THE MONITOR "CATSKILL"
A YEAR'S REMINISCENCES 1863-1864
By
Ex. Commander Oscar Walter Farenholt, Rear Admiral U. S. Navy
Read at the Banquet of the California Commandery
Military Order of the Loyal Legion of the United States
in San Francisco, California, January 17, 1912


Transcribed by Douglas R. Niermeyer, Commander-in-Chief
Military Order of the Loyal Legion of the United States
momollus@sbcglobal.net
(November 2005)

In November, 1862, I was sent from the Steam Frigate "Wabash" to the Naval hospital at Brooklyn, N.Y., on account of wounds received during the previous October, and was discharged from the hospital and the naval service early in January, 1863. The wound in the arm had healed, but the arm was weak; the injury in the right side was still very painful.

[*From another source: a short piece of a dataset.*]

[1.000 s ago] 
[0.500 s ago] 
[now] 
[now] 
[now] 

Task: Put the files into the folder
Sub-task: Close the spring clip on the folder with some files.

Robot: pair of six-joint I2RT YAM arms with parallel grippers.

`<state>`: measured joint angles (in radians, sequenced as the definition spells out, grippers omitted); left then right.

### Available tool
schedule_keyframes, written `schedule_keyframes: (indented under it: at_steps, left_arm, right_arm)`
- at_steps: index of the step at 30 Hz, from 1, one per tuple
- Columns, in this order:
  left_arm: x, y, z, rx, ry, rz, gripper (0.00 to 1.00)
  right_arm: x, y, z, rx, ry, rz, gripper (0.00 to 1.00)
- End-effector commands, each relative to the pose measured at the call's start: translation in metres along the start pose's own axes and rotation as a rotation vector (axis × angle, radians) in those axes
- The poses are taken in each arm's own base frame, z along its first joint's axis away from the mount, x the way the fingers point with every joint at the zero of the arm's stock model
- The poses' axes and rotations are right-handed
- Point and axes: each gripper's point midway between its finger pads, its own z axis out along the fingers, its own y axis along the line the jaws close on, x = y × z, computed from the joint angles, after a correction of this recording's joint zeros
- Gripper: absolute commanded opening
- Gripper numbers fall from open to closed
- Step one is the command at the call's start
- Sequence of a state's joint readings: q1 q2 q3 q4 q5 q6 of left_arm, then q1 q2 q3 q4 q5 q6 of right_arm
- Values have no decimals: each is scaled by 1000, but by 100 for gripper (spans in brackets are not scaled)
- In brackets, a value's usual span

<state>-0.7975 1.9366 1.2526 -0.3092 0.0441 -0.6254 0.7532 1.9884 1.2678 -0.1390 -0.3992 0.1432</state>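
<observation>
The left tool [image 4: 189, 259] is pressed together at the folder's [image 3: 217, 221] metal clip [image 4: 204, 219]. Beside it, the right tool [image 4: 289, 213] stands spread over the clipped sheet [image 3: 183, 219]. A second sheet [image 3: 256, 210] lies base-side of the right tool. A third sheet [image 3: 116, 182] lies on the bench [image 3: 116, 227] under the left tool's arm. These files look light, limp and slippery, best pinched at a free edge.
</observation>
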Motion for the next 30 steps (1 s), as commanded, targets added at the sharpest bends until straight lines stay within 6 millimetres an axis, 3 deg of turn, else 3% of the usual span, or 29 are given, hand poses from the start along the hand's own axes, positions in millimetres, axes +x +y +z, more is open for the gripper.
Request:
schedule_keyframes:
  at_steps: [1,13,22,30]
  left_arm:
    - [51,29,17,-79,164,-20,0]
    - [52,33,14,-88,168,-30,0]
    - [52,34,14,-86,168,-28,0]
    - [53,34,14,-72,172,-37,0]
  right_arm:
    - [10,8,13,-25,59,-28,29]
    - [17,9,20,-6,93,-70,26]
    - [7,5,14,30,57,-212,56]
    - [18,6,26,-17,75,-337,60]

In 1866, while on duty on the Receiving ship "Ohio" with P. A. Surgeon G. V. Franklin, who had had charge of the case at the Naval hospital, he remarked, that "the premature weeding out of patients, was due to the lack of room, new cases coming in daily from the various squadrons and often men were ordered to be discharged by the Bureaus who should have been retained, and if cured returned to duty." The navy needed them and paid no bounties; the government bounty for the Army in 1863 was $300, exclusive of the local bounties.

I had been offered by Admiral Dupont, and declined the appointment of Master's Mate for meritorious service at the battle of Pocotaligo, S. C., October, 1862. The grade, perhaps unjustly, was treated with scant courtesy by officers and men; it was neither the one or the other. The discharge, so welcome to many, was a disappointment at the time. I had begun to study navigation with an old sea captain who came daily to the hospital and taught about a dozen men at twenty-five cents a lesson. A Second Lieutenancy, in a newly recruited New York infantry regiment was offered to me, but like all young sailors, after seeing the "bounty men" recruits I had no use for the Army!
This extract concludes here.